George continued to refine the J-bomb, filling bomb heads with new combinations of metals designed to burn at high intensity on impact. He also worked to make aerodromes safe from crashing aircraft, recommending the use of cowled aircraft propellers mounted on trucks to help clear runways of burning fuel.
True to form, George did not suffer fools gladly, at one point remarking to a critic who dared challenge his conclusions:
I find that the probability of the water freezing is of the same order as a regiment of monkeys banging away on a multitude of typewriters will produce the latest edition of the British Encyclopedia in time for me to consult it during my earthly span. Ergo, every time I repeat the kettle of water experiment I know – I do not expect – that the water will boil.
In January 1943 George had travelled to Newmarket, north of London, to talk to operational crews at No. 3 Group Bomber Command. The visit was to discuss general operations and safety, but in the course of conversation he became intrigued by the concerns of crews carrying ‘photo flash’ flares during aerial reconnaissance missions.
The flares were designed to light up the night sky momentarily to enable aerial photographs to be taken over enemy positions before darkness again enveloped and shielded the planes and crew as they made their way back to safety. But they were dangerous, constructed from an unstable combination of sodium nitrate and magnesium powder that
was sensitive to friction, a dangerous proposition during a jolting flight compounded by vibrations from pounding anti-aircraft gunfire. George left the base determined to find a better and safer flare.
His experiments were swift and revolutionary, not just for British planes but American aircraft which would be modified to his designs. Instead of magnesium, George’s charge used aluminum powder, a much more stable solution that also emitted a shorter and brighter flash and was far more effective for the job at hand. He tested the flares in the tunnels beneath the Imperial College, which he had previously converted into a dark room for high-speed photography.
Just as his advice on fire fighting would help revolutionise post-war housing construction, so too his photo flash would be adapted in later years to aid experiments in shock wave reflection which had implications for the design of heavy machinery, trains and rail tracks, buildings, bridges and shipping.
The success of the J-Bomb had drawn the attention of United States military officials, and in early November 1944 George was part of a high-level delegation on the way to Washington to discuss the bomb’s use in America’s war on Japan. Far from being anxious about the dangerous crossing, George was elated to be back in the thick of the action, as he wrote to Bubbles in a concise cable: ‘Had splendid passage, enjoyed every minute. Putting on weight fast. Love you and all.’

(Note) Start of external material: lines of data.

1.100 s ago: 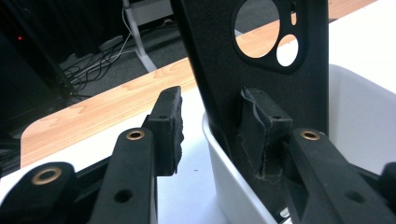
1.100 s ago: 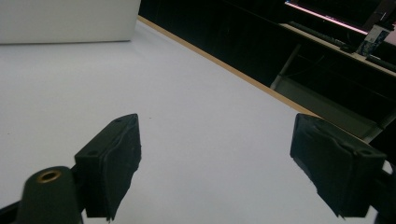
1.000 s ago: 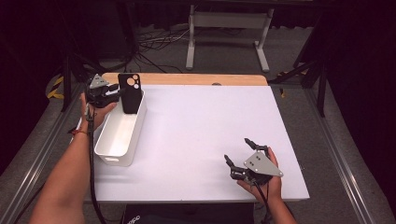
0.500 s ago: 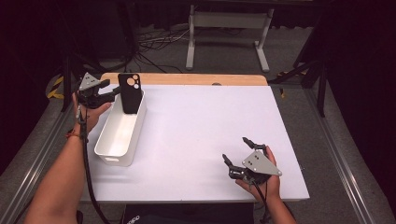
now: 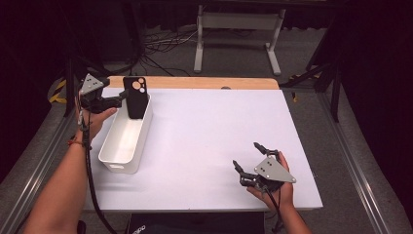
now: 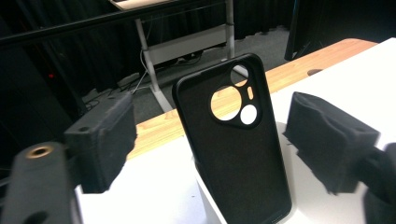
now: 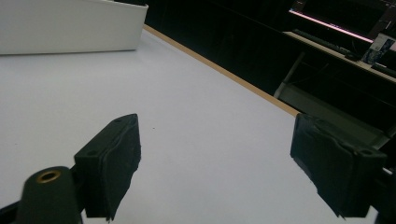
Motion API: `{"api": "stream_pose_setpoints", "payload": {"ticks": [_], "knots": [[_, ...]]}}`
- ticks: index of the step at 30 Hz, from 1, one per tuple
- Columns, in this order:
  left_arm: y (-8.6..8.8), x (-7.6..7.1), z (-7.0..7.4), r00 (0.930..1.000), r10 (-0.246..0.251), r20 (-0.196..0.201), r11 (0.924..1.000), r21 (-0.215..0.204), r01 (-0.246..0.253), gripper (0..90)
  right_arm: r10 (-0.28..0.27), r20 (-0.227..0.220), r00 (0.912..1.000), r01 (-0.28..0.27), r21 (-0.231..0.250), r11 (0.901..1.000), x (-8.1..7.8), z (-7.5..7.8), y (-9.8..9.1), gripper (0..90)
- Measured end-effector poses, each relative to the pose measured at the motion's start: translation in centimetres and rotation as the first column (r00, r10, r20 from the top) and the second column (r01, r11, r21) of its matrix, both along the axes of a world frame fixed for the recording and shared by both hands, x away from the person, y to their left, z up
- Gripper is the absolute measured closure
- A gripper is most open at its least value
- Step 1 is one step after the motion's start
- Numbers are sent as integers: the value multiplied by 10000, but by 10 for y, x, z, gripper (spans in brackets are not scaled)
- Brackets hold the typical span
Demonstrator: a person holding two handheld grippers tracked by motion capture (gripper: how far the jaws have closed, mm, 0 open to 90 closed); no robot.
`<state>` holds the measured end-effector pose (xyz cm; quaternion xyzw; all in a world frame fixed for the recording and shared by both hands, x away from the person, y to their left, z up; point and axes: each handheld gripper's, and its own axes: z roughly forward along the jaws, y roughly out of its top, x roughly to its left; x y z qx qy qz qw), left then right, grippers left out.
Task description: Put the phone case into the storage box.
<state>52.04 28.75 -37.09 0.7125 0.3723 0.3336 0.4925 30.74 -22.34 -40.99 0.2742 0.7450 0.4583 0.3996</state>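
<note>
A: Left gripper [image 6: 205, 140] first. Fingers [image 6: 100, 140] spread wide, released. The phone case [image 6: 233, 144] stands between them, touching neither pad as far as I can see.

B: And the case itself?

A: Upright, slightly tilted, its lower end down inside the far end of the white bin [image 5: 125, 139], leaning on the end wall. Camera cut-outs at the top. From the high view the left gripper [image 5: 119, 101] sits just beside the case, on the bin's left.

B: Right side?

A: Right gripper [image 5: 249, 158] low over the near right part of the worktop [image 5: 204, 131], fingers [image 7: 109, 158] parted, nothing in them, well apart from the bin.

B: Step in hand?

A: My reading: the placing of the case in the bin is at its end. It stands unsupported by the gripper.

B: Next move?

A: Likely a straight draw-back of the left gripper, with both pads kept off the case. It leans on one wall, so a brush could tip it. Right hand has nothing to do.
</note>
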Motion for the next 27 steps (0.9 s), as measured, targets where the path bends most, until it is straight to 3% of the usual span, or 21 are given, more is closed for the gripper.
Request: {"api": "stream_pose_setpoints", "payload": {"ticks": [9,15,27], "knots": [[-3,-1,-2,9998,-195,-47,9997,-176,194,55,-112,-29,9999,112,-11,9999,0,0,-5,168],[0,-5,1,9992,-403,-13,9980,-498,402,45,-110,-51,9999,110,-27,9999,0,-1,-4,168],[-8,-20,7,9977,-566,379,9973,-440,582,44,-143,-89,9999,143,-49,9999,2,-1,-7,158]]}}
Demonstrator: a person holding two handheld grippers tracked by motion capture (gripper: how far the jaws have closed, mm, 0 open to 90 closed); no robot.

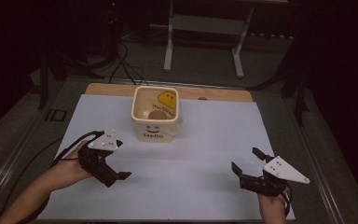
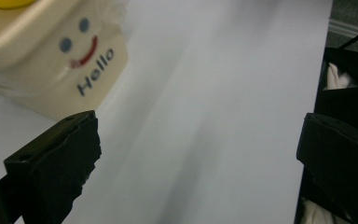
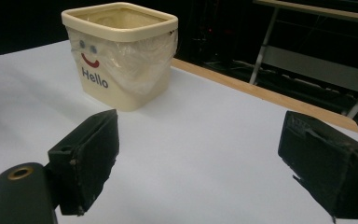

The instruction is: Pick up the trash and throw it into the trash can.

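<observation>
High view, bin place: the cream bin (image 1: 155, 115) stands upright near the middle of the tabletop's (image 1: 205, 140) far edge, its square mouth open upward, a clear liner bag inside.
High view, left gripper: the left gripper (image 1: 116, 176) sits toward the near left corner, fingers released and holding nothing; the bin lies ahead of it and a little to its right, near.
High view, right gripper: the right gripper (image 1: 246, 164) sits toward the near right corner, fingers spread and empty; the bin lies ahead and well off to its left.
High view, nearer hand: I judge the left the nearer of the two.
High view, writing: "Hello" under a smile on the near wall; a yellow figure with small unreadable print on the inner far wall.
Left gripper view: bin at upper left, beyond the left finger (image 2: 56, 163); two blue eyes, a red smile, "Hello" in dark blue.
Right gripper view: bin at upper left, well apart from the fingers (image 3: 86, 158), liner bag folded over its rim; "Hello" readable again.
</observation>
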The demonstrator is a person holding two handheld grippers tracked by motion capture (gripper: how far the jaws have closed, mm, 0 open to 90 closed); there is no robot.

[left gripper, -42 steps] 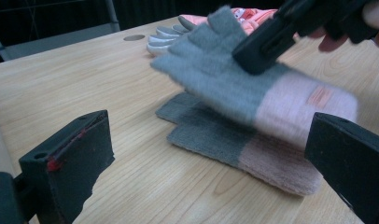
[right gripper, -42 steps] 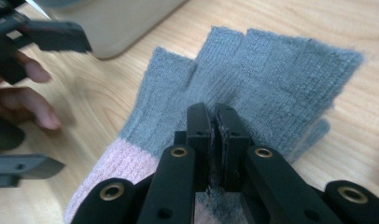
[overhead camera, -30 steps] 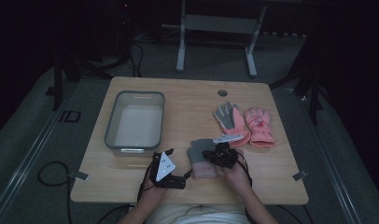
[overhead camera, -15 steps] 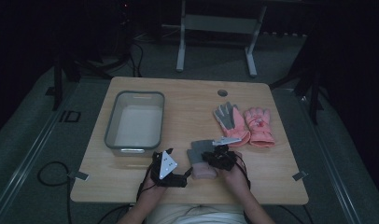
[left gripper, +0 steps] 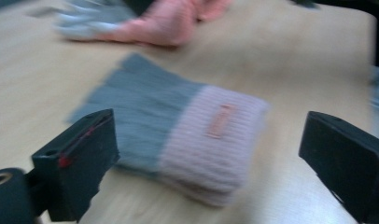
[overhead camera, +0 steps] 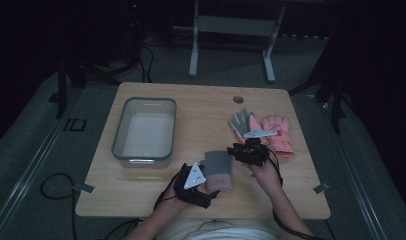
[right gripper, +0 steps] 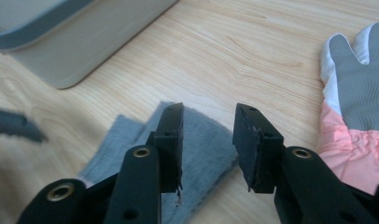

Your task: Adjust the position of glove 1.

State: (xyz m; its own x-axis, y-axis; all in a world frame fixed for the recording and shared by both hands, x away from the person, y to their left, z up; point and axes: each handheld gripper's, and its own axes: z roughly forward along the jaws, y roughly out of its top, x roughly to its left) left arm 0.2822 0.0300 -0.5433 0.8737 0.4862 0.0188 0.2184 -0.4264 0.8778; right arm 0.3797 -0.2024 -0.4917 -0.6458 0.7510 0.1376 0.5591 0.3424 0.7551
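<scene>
A: What has moved since a moment ago?

B: The right tongs (overhead camera: 241,150) have lifted off the folded grey knitted glove with a pink cuff (overhead camera: 218,170); their jaws have just been opening, and nothing is between them.

A: And the left tongs (overhead camera: 211,195)?

B: Wide open, holding nothing; they sit just by the pink cuff.

A: Where is the glove?

B: Flat on the pale wooden worktop (overhead camera: 201,110), between the clear plastic tub (overhead camera: 143,131) and the pink and grey padded gloves (overhead camera: 263,131).
</scene>
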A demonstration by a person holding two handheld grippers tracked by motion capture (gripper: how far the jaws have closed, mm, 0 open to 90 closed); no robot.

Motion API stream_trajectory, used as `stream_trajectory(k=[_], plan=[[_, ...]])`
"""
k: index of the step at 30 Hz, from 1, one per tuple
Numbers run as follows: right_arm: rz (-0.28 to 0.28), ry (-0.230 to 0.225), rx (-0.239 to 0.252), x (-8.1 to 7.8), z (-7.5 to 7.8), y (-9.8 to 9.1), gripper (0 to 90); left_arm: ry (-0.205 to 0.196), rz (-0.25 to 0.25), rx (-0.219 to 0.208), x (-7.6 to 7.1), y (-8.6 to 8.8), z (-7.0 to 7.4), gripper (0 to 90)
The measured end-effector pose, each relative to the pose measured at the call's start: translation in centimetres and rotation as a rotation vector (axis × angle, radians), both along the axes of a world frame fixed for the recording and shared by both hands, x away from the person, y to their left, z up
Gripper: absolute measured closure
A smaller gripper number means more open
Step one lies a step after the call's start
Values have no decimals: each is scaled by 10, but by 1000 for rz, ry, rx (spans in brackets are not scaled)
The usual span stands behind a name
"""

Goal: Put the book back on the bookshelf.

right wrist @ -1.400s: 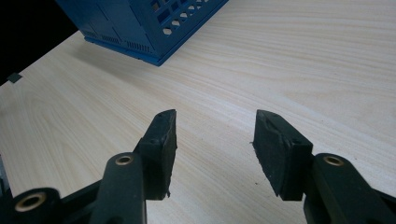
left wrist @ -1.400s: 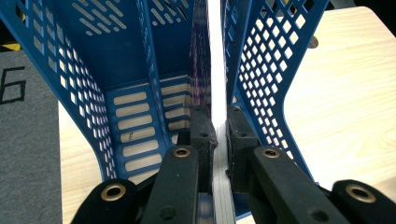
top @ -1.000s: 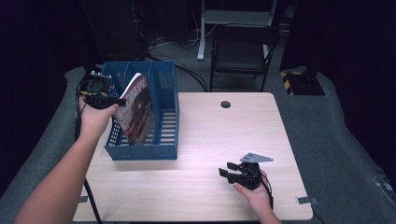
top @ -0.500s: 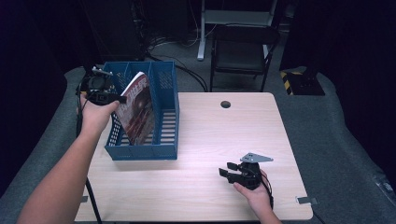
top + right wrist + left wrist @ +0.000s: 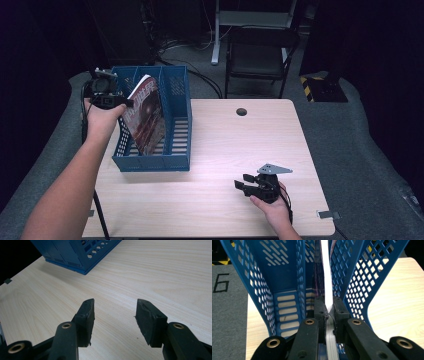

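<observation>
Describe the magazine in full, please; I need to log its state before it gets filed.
The magazine is thin and glossy, with a dark reddish cover and white title lettering along its top. It stands tilted inside the blue perforated file rack, its lower edge down in a compartment and its top corner above the rim. The left gripper is shut on its edge, where white page edges show between the jaws. Which compartment it is in is unclear.

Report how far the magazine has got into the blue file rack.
Done: the magazine stands tilted in a compartment of the blue file rack, its top well above the rim. In hand: the left gripper is clamped on its edge. The right gripper rests open on the table, holding nothing. Left: seat it fully, then release.
</observation>
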State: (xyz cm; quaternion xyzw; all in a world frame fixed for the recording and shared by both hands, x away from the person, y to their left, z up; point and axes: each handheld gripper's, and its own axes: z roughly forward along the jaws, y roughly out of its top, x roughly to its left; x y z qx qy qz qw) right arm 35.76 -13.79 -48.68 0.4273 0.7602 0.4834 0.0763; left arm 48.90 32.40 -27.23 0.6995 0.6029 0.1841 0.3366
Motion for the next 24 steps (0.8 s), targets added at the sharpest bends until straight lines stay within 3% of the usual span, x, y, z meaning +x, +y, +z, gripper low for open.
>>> stream_trajectory(k=[12, 18, 24], plan=[[2, 0, 4, 0, 1, 0, 491, -25, 55, 5, 7, -4, 0, 844], [-3, 2, 9, -1, 1, -1, 490, -66, 94, 2, 11, -4, 3, 844], [-1, -2, 10, -1, 1, -2, 491, -76, 120, 2, 18, -5, 4, 844]])
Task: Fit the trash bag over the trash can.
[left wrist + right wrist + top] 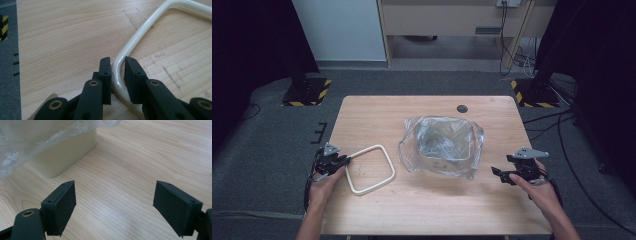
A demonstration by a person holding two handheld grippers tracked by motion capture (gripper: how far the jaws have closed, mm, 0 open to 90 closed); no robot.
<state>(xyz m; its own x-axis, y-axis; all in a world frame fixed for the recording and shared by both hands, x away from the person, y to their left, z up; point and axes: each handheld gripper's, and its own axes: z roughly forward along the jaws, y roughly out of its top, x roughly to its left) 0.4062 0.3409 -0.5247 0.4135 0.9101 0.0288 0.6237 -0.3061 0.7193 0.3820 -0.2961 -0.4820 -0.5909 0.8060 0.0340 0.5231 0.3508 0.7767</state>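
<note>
A cream tube bent into a rounded rectangular frame (364, 150) lies flat on the left part of the wooden table (432, 210). My left gripper (346, 160) holds the frame's near-left corner. In the left gripper view its two black pads sit on either side of the cream tube (140, 37), with the gripper (117, 66) shut on it. My right gripper (496, 175) rests low at the table's right side, pointing left. Its jaws (115, 202) stand wide open over bare wood.
A cream bin lined with a clear plastic bag (442, 145) stands in the middle of the table. Its wall (65, 155) and the crinkled bag (37, 135) lie ahead and left of my right gripper. A dark round hole (462, 108) marks the far edge.
</note>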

He arrived in Washington armed with carefully written guidelines on diplomacy, which probably only titillated his irreverent and forthright nature. Americans didn’t like to be criticised, particularly by a ‘Britisher’, the guidelines warned: ‘Do not forget that the opinions of a government servant on national affairs carry more weight abroad than at home. Nevertheless, excessive enthusiasm, or an attempt to show that all criticism must be founded on ignorance or prejudice, provokes an unfriendly reaction. Be reasonable, therefore, as well as confident.’